[Stored items]
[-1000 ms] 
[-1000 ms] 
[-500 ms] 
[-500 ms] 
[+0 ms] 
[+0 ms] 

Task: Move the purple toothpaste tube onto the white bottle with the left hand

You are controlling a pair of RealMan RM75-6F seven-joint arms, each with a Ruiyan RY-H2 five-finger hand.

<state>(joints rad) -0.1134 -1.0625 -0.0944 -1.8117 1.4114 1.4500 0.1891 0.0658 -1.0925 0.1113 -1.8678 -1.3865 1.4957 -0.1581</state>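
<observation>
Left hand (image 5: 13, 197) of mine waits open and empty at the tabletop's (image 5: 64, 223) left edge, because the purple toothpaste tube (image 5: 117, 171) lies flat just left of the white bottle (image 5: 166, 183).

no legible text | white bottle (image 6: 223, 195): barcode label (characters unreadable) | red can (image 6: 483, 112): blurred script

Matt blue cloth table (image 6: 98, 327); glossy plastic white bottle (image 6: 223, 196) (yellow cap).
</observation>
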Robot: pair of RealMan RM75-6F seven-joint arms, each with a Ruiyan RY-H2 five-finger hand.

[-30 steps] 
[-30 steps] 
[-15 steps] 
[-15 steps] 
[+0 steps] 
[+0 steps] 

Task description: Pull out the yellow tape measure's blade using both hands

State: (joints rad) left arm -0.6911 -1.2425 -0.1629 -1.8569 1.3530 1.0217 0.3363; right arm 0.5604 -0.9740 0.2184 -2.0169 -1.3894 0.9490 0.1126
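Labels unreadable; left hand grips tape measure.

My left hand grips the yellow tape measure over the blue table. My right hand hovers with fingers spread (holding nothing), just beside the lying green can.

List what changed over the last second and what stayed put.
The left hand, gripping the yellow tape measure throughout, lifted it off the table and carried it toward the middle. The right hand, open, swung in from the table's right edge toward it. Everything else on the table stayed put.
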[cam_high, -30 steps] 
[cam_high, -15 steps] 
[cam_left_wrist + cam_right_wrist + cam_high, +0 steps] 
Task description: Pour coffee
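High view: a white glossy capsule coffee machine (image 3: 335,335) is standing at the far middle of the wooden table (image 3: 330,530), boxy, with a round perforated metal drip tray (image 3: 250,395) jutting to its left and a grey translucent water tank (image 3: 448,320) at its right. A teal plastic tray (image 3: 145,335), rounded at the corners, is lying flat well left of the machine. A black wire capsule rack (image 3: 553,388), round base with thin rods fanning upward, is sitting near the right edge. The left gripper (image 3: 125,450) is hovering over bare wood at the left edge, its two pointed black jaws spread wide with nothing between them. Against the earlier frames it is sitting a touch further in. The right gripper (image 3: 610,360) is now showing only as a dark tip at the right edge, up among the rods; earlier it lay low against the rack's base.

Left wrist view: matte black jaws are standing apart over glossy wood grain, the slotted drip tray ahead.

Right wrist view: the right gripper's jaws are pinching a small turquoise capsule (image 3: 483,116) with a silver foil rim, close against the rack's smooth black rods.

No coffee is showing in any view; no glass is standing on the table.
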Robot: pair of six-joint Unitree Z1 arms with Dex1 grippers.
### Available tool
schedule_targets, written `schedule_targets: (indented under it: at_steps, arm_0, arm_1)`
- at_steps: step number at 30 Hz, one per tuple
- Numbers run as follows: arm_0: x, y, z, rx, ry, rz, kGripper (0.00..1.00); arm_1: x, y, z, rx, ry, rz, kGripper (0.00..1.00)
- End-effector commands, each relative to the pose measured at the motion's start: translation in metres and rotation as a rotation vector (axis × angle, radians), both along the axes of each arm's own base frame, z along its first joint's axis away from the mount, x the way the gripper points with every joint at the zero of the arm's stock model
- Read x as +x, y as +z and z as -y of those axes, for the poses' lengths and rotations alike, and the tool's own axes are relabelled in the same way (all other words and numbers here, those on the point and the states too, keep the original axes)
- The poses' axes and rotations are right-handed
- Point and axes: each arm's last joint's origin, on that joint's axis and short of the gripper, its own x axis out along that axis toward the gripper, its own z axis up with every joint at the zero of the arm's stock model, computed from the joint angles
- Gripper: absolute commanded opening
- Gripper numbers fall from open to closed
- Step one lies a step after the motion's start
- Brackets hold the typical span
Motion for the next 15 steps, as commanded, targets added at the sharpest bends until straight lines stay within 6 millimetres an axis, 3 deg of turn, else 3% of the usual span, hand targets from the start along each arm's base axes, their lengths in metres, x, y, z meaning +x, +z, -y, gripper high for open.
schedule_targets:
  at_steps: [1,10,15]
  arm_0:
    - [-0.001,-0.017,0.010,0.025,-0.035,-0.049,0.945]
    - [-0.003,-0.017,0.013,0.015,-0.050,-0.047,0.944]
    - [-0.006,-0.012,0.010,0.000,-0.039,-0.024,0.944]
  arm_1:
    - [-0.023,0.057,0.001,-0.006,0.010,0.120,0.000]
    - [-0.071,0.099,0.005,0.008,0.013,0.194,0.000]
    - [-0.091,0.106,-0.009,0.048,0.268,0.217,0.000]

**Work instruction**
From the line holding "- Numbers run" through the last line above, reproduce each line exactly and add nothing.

**Answer to the exercise**
- Numbers run as follows: arm_0: x, y, z, rx, ry, rz, kGripper (0.00..1.00); arm_1: x, y, z, rx, ry, rz, kGripper (0.00..1.00)
- End-effector commands, each relative to the pose measured at the motion's start: translation in metres and rotation as a rotation vector (axis × angle, radians), both along the axes of each arm's own base frame, z along its first joint's axis away from the mount, x the way the gripper points with every joint at the zero of the arm's stock model
- Read x as +x, y as +z and z as -y of those axes, for the poses' lengths and rotations alike, and the tool's own axes are relabelled in the same way (all other words and numbers here, those on the point and the states too, keep the original axes)
- The poses' axes and rotations are right-handed
- Point and axes: each arm's last joint's origin, on that joint's axis and short of the gripper, its own x axis out along that axis toward the gripper, its own z axis up with every joint at the zero of the arm's stock model, computed from the joint angles
- Gripper: absolute commanded opening
- Gripper numbers fall from open to closed
- Step one lies a step after the motion's start
- Brackets hold the typical span
Motion for the next 15 steps, as commanded, targets added at the sharpest bends until straight lines stay within 6 millimetres an axis, 3 deg of turn, else 3% of the usual span, hand targets from the start along each arm's base axes, their lengths in metres, x, y, z meaning +x, +z, -y, gripper high for open.
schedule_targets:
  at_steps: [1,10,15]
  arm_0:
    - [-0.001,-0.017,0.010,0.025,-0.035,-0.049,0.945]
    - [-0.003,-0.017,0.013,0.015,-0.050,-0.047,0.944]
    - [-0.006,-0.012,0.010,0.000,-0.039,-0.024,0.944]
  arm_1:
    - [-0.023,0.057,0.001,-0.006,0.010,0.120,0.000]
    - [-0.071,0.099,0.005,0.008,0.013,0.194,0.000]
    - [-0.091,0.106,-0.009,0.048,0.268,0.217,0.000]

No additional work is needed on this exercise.